Along with Claiborne, the Dec. 26 pro-impeachment petition was signed by several evangelical heavyweights, including Tony Campolo, who served as former President Clinton’s spiritual adviser (notably throughout his impeachment), and William Barber II, an evangelical pastor and the president of the North Carolina NAACP.
A Conflict Decades In The Making
But the rift on display this week, in all it’s Trump-focused glory, is bigger than the President who’s evoked widespread moral dissonance for evangelical voters. Evangelical leaders TPM spoke with said it’s also a reaction to the decades-long effort to tie evangelical Christian voters to Republican politics.
Since at least the 1970s, Republican operatives have worked to use evangelical language to to try to unify white Christian voters around their agenda, said evangelical author Wilson-Hartgrove, who also signed onto the pro-impeachment petition.
Part of the Republican Party’s Nixon-era Southern strategy — which also weaponized racial dogwhistles to recruit white Southerners in the wake of the Voting Rights Acts and the Immigration and Nationalization Act — the Republican Party’s effort to court southern white Christians has been a point of tension within the evangelical community for years.
The effort, coordinated by preachers, political operatives and conservative donors, sought to mobilize voters around “pro-family” values, most notably evangelicals’ opposition to abortion and same-sex marriage.
In a recent book, Wilson-Hartgrove credited that movement with fomenting an all-out culture war in the last decade by painting America as a country in moral decline that needed a fighter willing to step up and take America back.

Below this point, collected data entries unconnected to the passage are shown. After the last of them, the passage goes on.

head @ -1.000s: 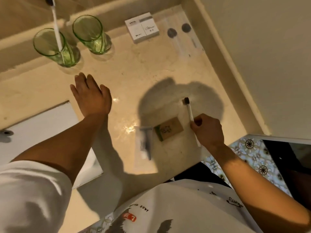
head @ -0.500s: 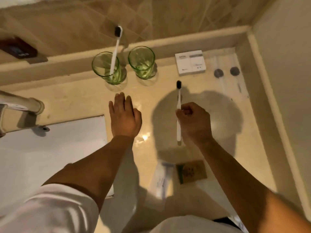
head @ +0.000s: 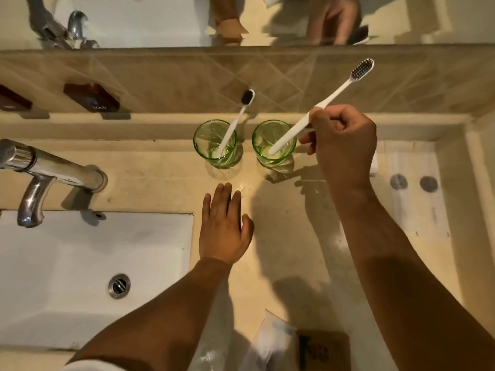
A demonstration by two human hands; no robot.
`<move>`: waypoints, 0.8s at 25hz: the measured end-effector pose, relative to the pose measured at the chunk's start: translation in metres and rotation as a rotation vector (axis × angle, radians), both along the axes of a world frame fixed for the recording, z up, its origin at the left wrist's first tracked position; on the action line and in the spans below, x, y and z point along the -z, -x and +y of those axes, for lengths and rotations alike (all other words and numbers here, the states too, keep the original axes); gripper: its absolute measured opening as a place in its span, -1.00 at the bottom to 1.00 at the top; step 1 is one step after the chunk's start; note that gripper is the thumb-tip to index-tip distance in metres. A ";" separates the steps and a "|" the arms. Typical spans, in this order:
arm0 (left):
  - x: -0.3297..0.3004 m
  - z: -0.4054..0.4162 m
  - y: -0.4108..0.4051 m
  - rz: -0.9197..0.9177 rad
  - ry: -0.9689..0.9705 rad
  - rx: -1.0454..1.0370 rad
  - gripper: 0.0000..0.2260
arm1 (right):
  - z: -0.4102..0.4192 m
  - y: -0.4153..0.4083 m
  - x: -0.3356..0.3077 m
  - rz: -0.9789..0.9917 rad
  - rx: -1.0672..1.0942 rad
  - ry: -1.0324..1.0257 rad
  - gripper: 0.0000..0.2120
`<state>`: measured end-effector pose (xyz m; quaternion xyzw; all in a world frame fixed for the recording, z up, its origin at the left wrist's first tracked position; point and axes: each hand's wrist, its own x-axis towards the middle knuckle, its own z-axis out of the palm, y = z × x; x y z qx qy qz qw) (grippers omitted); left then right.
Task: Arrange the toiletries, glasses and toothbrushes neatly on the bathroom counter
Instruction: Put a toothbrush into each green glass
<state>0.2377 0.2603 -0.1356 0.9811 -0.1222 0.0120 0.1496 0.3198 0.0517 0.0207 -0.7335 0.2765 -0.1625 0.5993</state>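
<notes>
Two green glasses stand side by side at the back of the counter. The left glass [head: 215,144] holds a white toothbrush [head: 235,121] with dark bristles, leaning up to the right. My right hand [head: 344,145] grips a second white toothbrush [head: 332,97] by its handle; its lower end is inside the right glass [head: 273,144] and its bristle head points up to the right. My left hand [head: 223,226] rests flat on the counter [head: 294,223] in front of the glasses, fingers straight.
A white sink basin [head: 80,263] with a chrome tap [head: 45,172] fills the left. A clear plastic sachet [head: 273,341] and a brown packet [head: 324,349] lie at the near edge. Clear wrapped items with dark round caps [head: 412,182] lie at the right, near the wall.
My right hand lifted the toothbrush from the counter and carried it back to the right glass, putting its lower end inside. The camera tilted up toward the wall. My left hand stayed flat.
</notes>
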 end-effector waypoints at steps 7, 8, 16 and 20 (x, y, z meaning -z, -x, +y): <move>0.004 0.000 -0.001 0.023 -0.006 -0.017 -0.51 | 0.007 -0.013 0.018 -0.018 -0.053 0.191 -0.86; 0.005 0.001 -0.001 0.023 -0.005 -0.019 -0.51 | 0.009 -0.013 0.021 -0.032 -0.076 0.243 -0.86; 0.007 0.000 -0.001 0.026 -0.021 -0.025 -0.50 | 0.012 -0.015 0.038 0.014 -0.144 0.294 -0.91; 0.009 0.001 -0.001 0.024 -0.016 -0.026 -0.50 | 0.012 -0.014 0.045 0.061 -0.124 0.236 -0.91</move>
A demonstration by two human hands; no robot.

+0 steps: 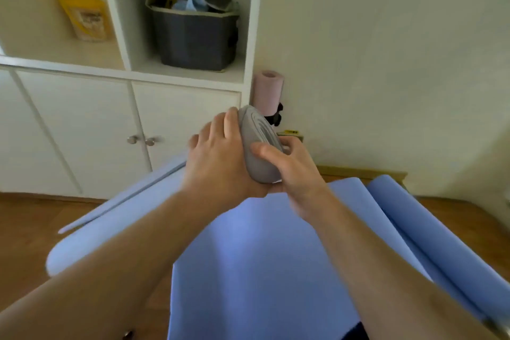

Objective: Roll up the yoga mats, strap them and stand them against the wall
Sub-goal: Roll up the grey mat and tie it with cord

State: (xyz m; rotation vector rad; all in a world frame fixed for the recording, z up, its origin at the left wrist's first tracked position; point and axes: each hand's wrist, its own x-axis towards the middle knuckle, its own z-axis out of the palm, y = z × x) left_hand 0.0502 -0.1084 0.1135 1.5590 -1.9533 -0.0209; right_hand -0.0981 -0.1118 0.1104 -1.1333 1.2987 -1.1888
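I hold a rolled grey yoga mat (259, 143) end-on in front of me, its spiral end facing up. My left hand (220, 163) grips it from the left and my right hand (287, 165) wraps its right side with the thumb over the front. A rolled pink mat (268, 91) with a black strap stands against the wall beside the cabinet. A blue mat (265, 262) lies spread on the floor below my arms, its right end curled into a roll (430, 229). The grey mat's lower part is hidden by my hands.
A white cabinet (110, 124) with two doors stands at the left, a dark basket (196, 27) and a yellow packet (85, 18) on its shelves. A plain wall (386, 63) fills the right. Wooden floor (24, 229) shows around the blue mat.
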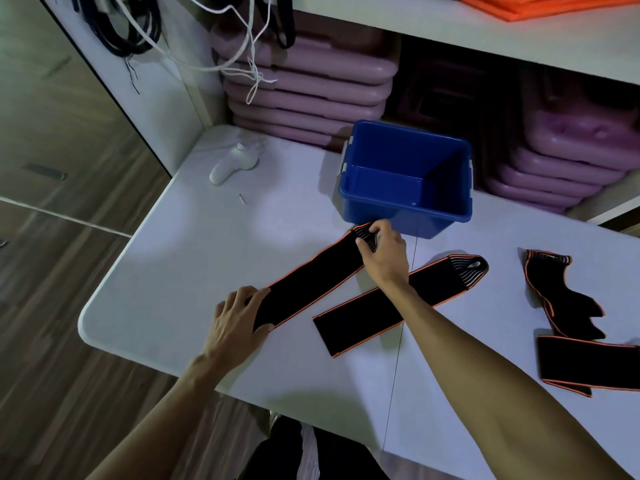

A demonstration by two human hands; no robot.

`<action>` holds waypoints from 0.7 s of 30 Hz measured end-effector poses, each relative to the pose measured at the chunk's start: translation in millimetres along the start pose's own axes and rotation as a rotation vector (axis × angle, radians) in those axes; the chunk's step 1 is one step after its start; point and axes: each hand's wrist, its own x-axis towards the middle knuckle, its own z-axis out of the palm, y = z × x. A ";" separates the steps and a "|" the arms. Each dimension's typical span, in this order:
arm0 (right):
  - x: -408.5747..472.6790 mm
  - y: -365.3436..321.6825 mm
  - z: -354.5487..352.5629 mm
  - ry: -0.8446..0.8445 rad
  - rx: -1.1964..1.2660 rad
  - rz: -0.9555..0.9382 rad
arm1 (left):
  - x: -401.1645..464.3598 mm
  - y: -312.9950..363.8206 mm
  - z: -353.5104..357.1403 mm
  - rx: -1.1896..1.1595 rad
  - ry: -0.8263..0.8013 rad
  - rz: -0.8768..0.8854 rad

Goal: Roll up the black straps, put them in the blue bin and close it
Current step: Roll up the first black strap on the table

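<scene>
A black strap with orange edges [311, 282] lies stretched diagonally on the white table [180, 265]. My left hand [235, 320] holds its near end, thumb on top. My right hand [384, 251] pinches its far striped end, just in front of the open, empty blue bin [405, 178]. A second black strap [394, 303] lies flat beside the first, partly under my right forearm. A third strap [568, 306] lies crumpled at the right, and another folded one [588, 365] sits near the right edge. I see no lid for the bin.
A white handheld device [232, 164] and a small screw [241, 199] lie at the table's back left. Stacked pink cases [304, 88] fill the shelf behind the bin. White cords [242, 57] hang at the back left. The table's left edge drops to a wooden floor.
</scene>
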 end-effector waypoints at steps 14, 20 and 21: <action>-11.4 18.2 -16.9 0.066 -0.219 0.032 | 12.0 -19.1 -20.6 -0.378 -0.272 -0.165; -15.4 45.7 -56.7 0.248 -0.165 0.238 | 39.6 9.0 -43.9 -0.624 -0.488 -0.090; -15.6 51.7 -64.8 0.260 -0.156 0.273 | 44.1 16.3 -46.9 -0.653 -0.527 -0.079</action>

“Trump became a champion of that agenda as a fighter, somebody who was willing to be more extreme than your average Republican in defending that,” he said.
But that lead many evangelicals to feel conflicted, Wilson-Hartgrove said.
“His crassness exposes the reality of what is really going on and that’s forced a lot of Christians, white Christians, who are willing to just go along with it, to have to make a decision.”
It’s good, said Wilson-Hartgrove, for both sides of this community to debate their differences, forcing the Jerry Falwells and the Franklin Grahams and the Rick Perrys of the world to defend their beliefs that Trump is the “chosen one” out in the public sphere.